ChartSense: Interactive Data Extraction from Chart Images

https://www.microsoft.com/en-us/research/wp-content/uploads/2017/02/ChartSense-CHI2017.pdf

The paper proposes a method to classify charts and extract data from charts.
Challenges:
- Large number of varying chart styles , hence difficult to use a simple data extraction approach
- Work around for data items that are hidden/occluded, differentiating between 2 different trends represented in the chart
- Image to Text conversion ie. extracting data from image and convert to appropriate text. Character recognition could be a viable option however, the existing methods have low accuracy.

ReVision, a tool used for automatic chart data extraction uses a 2 stage pipeline, ie. chart classification followed by data extraction (Drawbacks: low extraction accuracy for practical use of data)
Mixed Initiative Interfaces, enables effective collaboration with intelligent agents and incorporates feedback based system to handle uncertainity in user input.
Chart Data Extraction, utilizing edge detection/vectorization for extracting data from chart images using ML and image processing. This work is partly utilized by ChartSense as well.
iVoLVER, another web-based tool for data extraction in chart images which allows users to classify the type of data to be extracted. (Drawbacks: large number of user inputs required for improving data extraction accuracy)
Other tools like DataThief extract data from line charts and is dependent on user input for identifying region from where data needs to be extracted.
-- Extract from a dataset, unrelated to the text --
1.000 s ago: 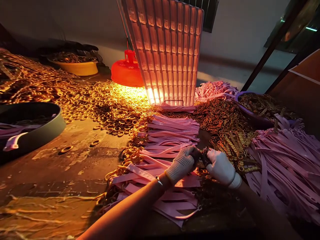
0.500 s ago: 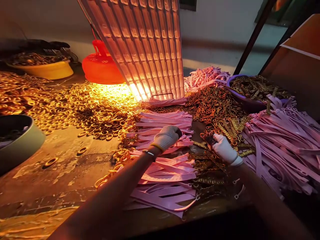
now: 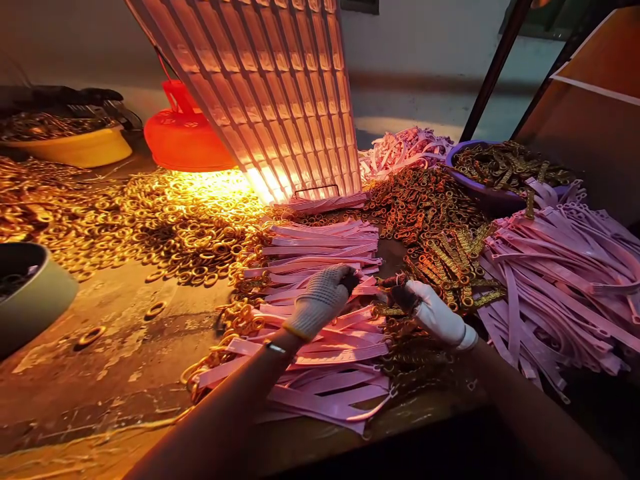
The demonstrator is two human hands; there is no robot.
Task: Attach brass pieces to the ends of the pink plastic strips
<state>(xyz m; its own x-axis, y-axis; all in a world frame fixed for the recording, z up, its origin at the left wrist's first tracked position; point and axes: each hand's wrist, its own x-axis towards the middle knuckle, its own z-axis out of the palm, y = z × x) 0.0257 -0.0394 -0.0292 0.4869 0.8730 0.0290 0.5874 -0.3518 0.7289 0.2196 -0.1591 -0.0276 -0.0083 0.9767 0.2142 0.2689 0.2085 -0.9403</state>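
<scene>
My left hand [image 3: 324,299], in a dotted knit glove with dark fingertips, hovers over rows of pink straps [image 3: 325,250] with gold rings at their left ends. Its fingers are pinched together; whatever they grip is hidden. Close by on the right, my right hand [image 3: 435,312] wears a white glove with dark fingertips. It is closed too, pointing toward the left hand, and what it pinches is too small to name. Beneath and beside it lie textured gold metal pieces [image 3: 445,260] with ring-like ends.
Loose gold rings [image 3: 200,233] are heaped on the left under a red-orange lamp [image 3: 187,137]. A ribbed translucent panel [image 3: 280,100] leans behind the straps. At right are a purple basin [image 3: 480,190] and a large pink strap pile [image 3: 575,267]. Left stand a yellow basin [image 3: 85,148] and a grey-green container [image 3: 45,290].
My right hand has moved left, closer to my left hand. The left hand has shifted slightly down and left. The whole view has also shifted a little.
</scene>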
Uses a deep learning based chart classifier and extracts data with mixed-initiative interaction.
Uses user feedback based mixed-initiative interaction combined with image processing methods for data extraction with improved accuracy and efficiency of data extraction.
Network Architecture:
- Classification Task: Uses simple CNN structure for image classification, called GoogLeNet
- Data Extraction Task: Uses a user interaction based model ("mixed initiative interface") to assist data extraction. For eg. asking users to identify colors representing graphs to improve accuracy.

Dataset:
- Classification: Input: 256x256x3 with the dataset split into training and validation as 80% and 20%. For a larger dataset, ChartSense performs better than any of the present chart data extractors.
- Data Extraction: With 3% error rate and outperforming WebPlotDigitizer , ChartSense seems to be useful.